_PROBLEM:_
The full listing is to be transcribed exactly, with each picture left out.

Start of MATERIAL PROVIDED

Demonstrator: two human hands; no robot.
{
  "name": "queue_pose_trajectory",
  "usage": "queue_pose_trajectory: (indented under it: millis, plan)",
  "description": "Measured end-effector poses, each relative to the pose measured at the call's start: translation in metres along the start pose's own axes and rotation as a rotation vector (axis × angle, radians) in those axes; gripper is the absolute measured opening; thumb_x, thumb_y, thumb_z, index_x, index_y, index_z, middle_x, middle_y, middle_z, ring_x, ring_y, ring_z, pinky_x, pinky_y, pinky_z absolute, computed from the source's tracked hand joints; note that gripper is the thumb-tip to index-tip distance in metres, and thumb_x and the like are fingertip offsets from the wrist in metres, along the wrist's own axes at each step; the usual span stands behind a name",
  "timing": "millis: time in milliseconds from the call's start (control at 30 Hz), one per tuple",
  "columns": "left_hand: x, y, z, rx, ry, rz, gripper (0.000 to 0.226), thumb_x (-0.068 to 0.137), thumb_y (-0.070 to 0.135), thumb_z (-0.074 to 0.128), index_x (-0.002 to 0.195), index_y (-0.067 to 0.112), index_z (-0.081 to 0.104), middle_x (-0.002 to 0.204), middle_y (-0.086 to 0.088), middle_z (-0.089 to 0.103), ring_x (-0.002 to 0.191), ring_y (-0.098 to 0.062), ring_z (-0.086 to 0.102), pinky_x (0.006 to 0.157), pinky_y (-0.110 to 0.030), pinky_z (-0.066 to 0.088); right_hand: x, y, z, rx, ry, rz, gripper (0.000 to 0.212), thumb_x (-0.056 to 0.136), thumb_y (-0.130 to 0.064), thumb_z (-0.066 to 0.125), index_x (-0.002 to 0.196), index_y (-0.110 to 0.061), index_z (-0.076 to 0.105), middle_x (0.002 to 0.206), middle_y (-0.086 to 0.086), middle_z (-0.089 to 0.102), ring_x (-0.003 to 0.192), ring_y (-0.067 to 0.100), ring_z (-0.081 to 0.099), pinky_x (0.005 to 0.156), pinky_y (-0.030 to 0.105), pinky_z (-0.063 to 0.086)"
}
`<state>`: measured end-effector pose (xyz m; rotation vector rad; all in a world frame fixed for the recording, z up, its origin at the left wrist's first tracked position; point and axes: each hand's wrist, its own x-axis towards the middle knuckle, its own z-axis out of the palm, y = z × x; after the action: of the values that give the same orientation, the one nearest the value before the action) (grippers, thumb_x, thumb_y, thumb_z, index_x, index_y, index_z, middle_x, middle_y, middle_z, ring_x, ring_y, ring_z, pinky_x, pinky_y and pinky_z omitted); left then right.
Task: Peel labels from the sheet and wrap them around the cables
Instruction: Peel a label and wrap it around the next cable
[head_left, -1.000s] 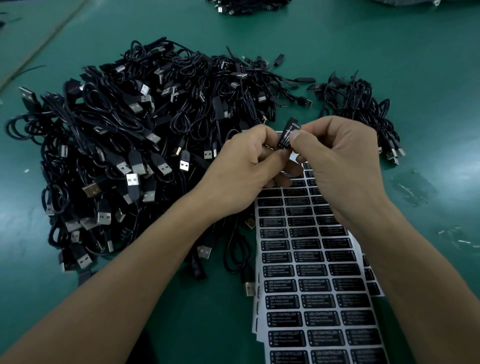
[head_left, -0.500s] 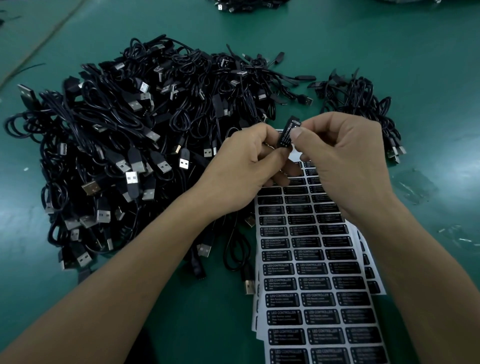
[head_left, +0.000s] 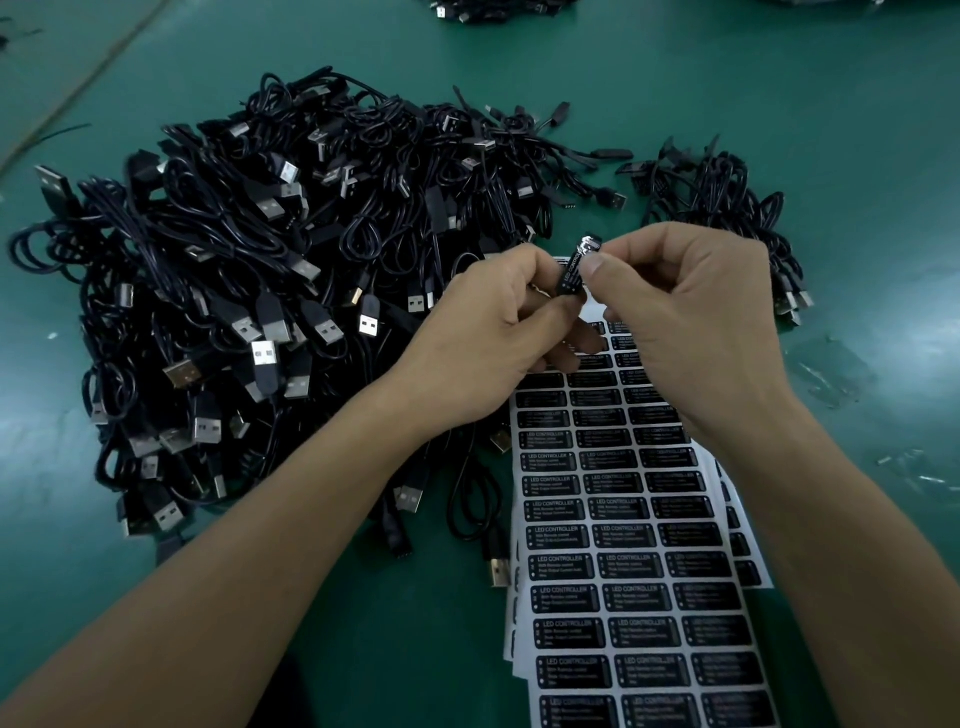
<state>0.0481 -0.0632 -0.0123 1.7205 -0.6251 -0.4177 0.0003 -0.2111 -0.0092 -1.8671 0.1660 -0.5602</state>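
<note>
**Both hands pinching one black label above the sheet.**
The left hand and the right hand meet over the far end of the sheet. Thumb and forefinger of each pinch a single black label printed in white, which stands nearly upright between them, clear of the sheet. The fingers hide whether a cable lies inside the label. The sheet carries rows of black labels on white backing and lies on the green counter, atop further sheets whose edges show beside it. A large pile of cables lies left of the sheet, and a smaller bundle lies beyond the right hand.
</note>
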Motion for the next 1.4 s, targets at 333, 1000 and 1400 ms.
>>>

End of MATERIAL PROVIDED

_RESULT OF THE TASK:_
Demonstrator: two human hands; no robot.
{
  "name": "queue_pose_trajectory",
  "usage": "queue_pose_trajectory: (indented under it: millis, plan)",
  "description": "Measured end-effector poses, each relative to the pose measured at the call's start: translation in metres along the start pose's own axes and rotation as a rotation vector (axis × angle, radians) in those axes; gripper is the absolute measured opening; thumb_x, thumb_y, thumb_z, index_x, index_y, index_z, middle_x, middle_y, middle_z, ring_x, ring_y, ring_z, pinky_x, pinky_y, pinky_z absolute, computed from the source's tracked hand joints; note that gripper is the thumb-tip to index-tip distance in metres, and thumb_x and the like are fingertip offsets from the wrist in metres, along the wrist's own axes at each step; the usual span stands behind a name",
  "timing": "millis: time in milliseconds from the call's start (control at 30 Hz), one per tuple",
  "columns": "left_hand: x, y, z, rx, ry, rz, gripper (0.000 to 0.226), thumb_x (-0.068 to 0.137), thumb_y (-0.070 to 0.135), thumb_z (-0.074 to 0.128), index_x (-0.002 to 0.195), index_y (-0.067 to 0.112), index_z (-0.081 to 0.104), middle_x (-0.002 to 0.204), middle_y (-0.086 to 0.088), middle_z (-0.089 to 0.103), ring_x (-0.002 to 0.191), ring_y (-0.098 to 0.062), ring_z (-0.086 to 0.102), pinky_x (0.006 to 0.157), pinky_y (-0.110 to 0.030), pinky_z (-0.066 to 0.088); right_hand: x, y, z, rx, ry, rz, gripper (0.000 to 0.212), thumb_x (-0.056 to 0.136), thumb_y (-0.130 to 0.064), thumb_z (-0.066 to 0.125), index_x (-0.002 to 0.196), index_y (-0.110 to 0.061), index_z (-0.076 to 0.105), middle_x (0.002 to 0.206), middle_y (-0.086 to 0.086), middle_z (-0.089 to 0.102), ring_x (-0.003 to 0.192), ring_y (-0.067 to 0.100), ring_z (-0.081 to 0.099), pinky_x (0.005 to 0.156), pinky_y (-0.030 to 0.105), pinky_z (-0.063 to 0.086)"
}
`<state>`: measured end-effector pose (xyz m; rotation vector rad; all in a world frame fixed for the recording, z up, its origin at the left wrist's first tracked position; point and axes: each hand's wrist, its own x-axis towards the middle knuckle, its own z-axis out of the palm, y = z × x; after the action: of the values that give the same orientation, the one nearest the value before the action) (grippers, thumb_x, thumb_y, thumb_z, index_x, index_y, index_z, middle_x, middle_y, middle_z, ring_x, ring_y, ring_z, pinky_x, pinky_y and pinky_z omitted); left then right.
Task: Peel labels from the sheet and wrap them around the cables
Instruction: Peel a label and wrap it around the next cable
[head_left, -1.000s] 
[head_left, -0.500s] 
[head_left, +0.000s] 
<state>0.0481 -0.0632 -0.0123 1.7205 -0.6251 -0.4177 0.0003 -0.2111 -0.0092 -1.8671 0.1660 -0.5602</state>
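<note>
**Both hands pinching one black label above the sheet.**
The left hand and the right hand meet over the far end of the sheet. Thumb and forefinger of each pinch a single black label printed in white, which stands nearly upright between them, clear of the sheet. The fingers hide whether a cable lies inside the label. The sheet carries rows of black labels on white backing and lies on the green counter, atop further sheets whose edges show beside it. A large pile of cables lies left of the sheet, and a smaller bundle lies beyond the right hand.
</note>
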Motion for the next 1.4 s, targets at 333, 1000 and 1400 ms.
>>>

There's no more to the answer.